* **Task objective**:
Note each line of the listing that contains the string "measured", and copy it.

* **Data shown**:
*** Block opens ***
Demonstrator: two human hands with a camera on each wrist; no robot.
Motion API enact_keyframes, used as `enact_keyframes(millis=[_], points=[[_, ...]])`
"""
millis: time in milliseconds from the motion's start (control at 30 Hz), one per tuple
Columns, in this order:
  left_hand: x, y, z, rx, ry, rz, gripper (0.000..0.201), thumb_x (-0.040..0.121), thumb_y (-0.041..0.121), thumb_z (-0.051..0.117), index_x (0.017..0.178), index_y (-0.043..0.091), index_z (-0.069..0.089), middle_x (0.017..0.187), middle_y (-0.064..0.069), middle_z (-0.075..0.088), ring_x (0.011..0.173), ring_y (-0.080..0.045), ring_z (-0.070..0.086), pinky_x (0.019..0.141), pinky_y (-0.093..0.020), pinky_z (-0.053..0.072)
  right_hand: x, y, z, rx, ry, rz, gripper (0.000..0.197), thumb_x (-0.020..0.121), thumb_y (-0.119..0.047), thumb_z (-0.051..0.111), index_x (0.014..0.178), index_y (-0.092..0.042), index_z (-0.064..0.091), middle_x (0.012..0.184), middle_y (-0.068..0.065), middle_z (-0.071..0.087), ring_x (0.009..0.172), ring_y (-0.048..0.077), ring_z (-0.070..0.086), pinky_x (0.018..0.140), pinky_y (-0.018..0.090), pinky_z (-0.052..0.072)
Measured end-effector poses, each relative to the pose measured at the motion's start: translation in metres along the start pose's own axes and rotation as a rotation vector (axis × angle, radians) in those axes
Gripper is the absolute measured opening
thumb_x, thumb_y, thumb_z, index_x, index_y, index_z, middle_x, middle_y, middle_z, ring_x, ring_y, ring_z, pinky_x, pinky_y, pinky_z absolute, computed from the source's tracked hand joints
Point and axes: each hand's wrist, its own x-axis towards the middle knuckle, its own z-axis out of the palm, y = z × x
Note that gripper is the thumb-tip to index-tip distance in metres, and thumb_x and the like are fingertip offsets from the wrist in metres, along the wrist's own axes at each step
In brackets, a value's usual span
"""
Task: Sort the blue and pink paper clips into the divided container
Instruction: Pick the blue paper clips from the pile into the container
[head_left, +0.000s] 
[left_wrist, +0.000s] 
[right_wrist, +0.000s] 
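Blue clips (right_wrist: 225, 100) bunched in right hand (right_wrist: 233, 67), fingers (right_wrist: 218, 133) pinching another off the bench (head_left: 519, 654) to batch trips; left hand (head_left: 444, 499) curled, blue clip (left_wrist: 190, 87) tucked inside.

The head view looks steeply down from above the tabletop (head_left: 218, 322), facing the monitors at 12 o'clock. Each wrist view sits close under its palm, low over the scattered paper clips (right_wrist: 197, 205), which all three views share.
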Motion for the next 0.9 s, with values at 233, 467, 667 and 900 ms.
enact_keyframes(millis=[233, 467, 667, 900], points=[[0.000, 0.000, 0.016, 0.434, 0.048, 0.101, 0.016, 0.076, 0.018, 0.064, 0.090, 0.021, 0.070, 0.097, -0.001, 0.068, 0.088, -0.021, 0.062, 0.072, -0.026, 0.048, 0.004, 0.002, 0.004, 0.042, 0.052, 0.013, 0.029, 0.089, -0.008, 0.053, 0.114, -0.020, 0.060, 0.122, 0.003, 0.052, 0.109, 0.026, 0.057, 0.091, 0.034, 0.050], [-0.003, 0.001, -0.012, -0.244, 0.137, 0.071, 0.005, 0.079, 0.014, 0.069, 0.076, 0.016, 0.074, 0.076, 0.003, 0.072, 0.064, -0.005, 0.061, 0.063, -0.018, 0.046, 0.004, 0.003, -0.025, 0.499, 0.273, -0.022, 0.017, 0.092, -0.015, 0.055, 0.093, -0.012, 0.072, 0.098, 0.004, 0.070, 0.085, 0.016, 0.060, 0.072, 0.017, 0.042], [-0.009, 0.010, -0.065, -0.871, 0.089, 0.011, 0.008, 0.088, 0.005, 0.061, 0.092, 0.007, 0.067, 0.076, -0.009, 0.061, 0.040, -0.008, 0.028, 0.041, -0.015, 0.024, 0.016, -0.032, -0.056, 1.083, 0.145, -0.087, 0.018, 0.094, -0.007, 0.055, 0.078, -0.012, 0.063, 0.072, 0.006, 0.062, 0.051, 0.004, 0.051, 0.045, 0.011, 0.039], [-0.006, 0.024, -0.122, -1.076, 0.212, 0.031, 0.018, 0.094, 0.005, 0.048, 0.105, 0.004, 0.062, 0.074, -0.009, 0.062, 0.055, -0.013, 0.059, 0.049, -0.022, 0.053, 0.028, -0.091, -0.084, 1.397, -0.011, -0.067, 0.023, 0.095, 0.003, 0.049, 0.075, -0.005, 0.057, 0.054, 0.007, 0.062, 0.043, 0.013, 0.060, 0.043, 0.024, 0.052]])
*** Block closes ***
* **Solution**:
Measured end-effector poses, each relative to the pose measured at the motion's start: translation in metres along the start pose's own axes and rotation as a rotation vector (axis × angle, radians) in those axes
Gripper is the absolute measured opening

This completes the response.